Sexual and gender-based violence (SGBV) is a global pandemic which can affect men, women, boys and girls. It is however primarily perpetrated by men against women and girls. SGBV happens in every country around the world in different forms —none of which are acceptable. 1 in 3 women around the world experience some form of sexual and gender-based violence in their lifetime. The primary cause of violence against women and girls is gender inequality, where women and girls are valued less than men and boys.
Tearfund has been working with survivors of violence for over ten years, and in 2017 we worked with survivors to produce a research report called “Are we listening to survivors?”. It helped us to understand their unique experiences and the best ways to support them.
These women and girls felt frustrated by the responsibility to end sexual and gender-based violence being placed on them. They told us that men and boys must be part of the solution and take responsibility for their actions. They wanted faith leaders to become allies who will support from the pulpit and with visible action, to shift stigmatisation and enable them to heal within their faith community.
Together with survivors, Tearfund has developed the Transforming Masculinities approach. Transforming Masculinities is a community level, participatory, inclusive, reflective process which engages men and boys alongside women and girls. Its goal is to end sexual and gender-based violence by shifting the harmful social and gender norms which uphold violence against women and girls. It aims to create new positive norms that encourage equality. Social norms are the unwritten rules of what people expect others to do in their communities, or what people think others are doing, whether or not they actually are.
Transforming Masculinities work with faith communities as the primary agents of positive change. These communities can play a big part in addressing sexual and gender based violence but are often overlooked or sidelined.
All of us may have played a role in perpetuating and observing violence. We all need to be transformed, and in faith communities this starts with faith leaders: those with considerable influence who shape existing social norms.

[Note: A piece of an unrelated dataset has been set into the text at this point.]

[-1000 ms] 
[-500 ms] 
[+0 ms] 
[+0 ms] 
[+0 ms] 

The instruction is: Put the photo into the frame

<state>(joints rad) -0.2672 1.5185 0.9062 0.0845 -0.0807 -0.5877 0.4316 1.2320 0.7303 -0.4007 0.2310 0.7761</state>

Faith leaders are fully trained in the approach, and are supported through their own journey of transformation. In turn, they speak out in their communities, sharing positive messages in sermons and modelling positive ways of being a man or a woman which value men and women equally. These faith leaders also select one man and one woman in their community to become ‘Gender Champions’, who are trained the same way. They then facilitate small, participatory discussion groups in their communities, called ‘Community Dialogues’.
Community Dialogues are transformative spaces where men and women can reflect on their communities, families and, most importantly, their own beliefs, attitudes and behaviours. Each dialogue runs for six weeks, with one session for two hours each week. The first five weeks are single sex, and the final week brings women and men together to envision their community free from violence and abuse.
Community Dialogue participants often want to share their stories of change, telling others about how their families are stronger, how violence is stopping, and how women and men are thriving together. These members are supported by the Gender Champions and faith leaders to share their stories and messages in the wider communities. They share testimonies at church, over meals, even at sports events. Through sharing, more people can choose to adopt behaviours and attitudes which support equality - leading to a community level change in norms and behaviours.
Some contexts have specific issues or forms of sexual and gender-based violence that need more in-depth discussion. When communities identify specific needs, the approach can be adapted to address the issue raised by the community. For example, in Mali and Chad there are very high rates of female genital mutilation or cutting. To help end this, Tearfund, its partners and survivors adapted the content to include a focus on this issue in the training, as well as in the Community Dialogues.
In other contexts, family planning decision making has been the focus, as well as women’s economic empowerment and girls’ education. Tearfund recognises that although everyone is affected by sexual and gender based violence, it is women and girls who are affected the most. Overwhelmingly it is men who are perpetrating violence against women and girls, and it is essential for men to be transformed in order to be a part of the solution.
The Transforming Masculinities programme has been proven to reduce rates of violence and enable communities of women and men to flourish equally and together. There is a solution, and each one of us must be part of it.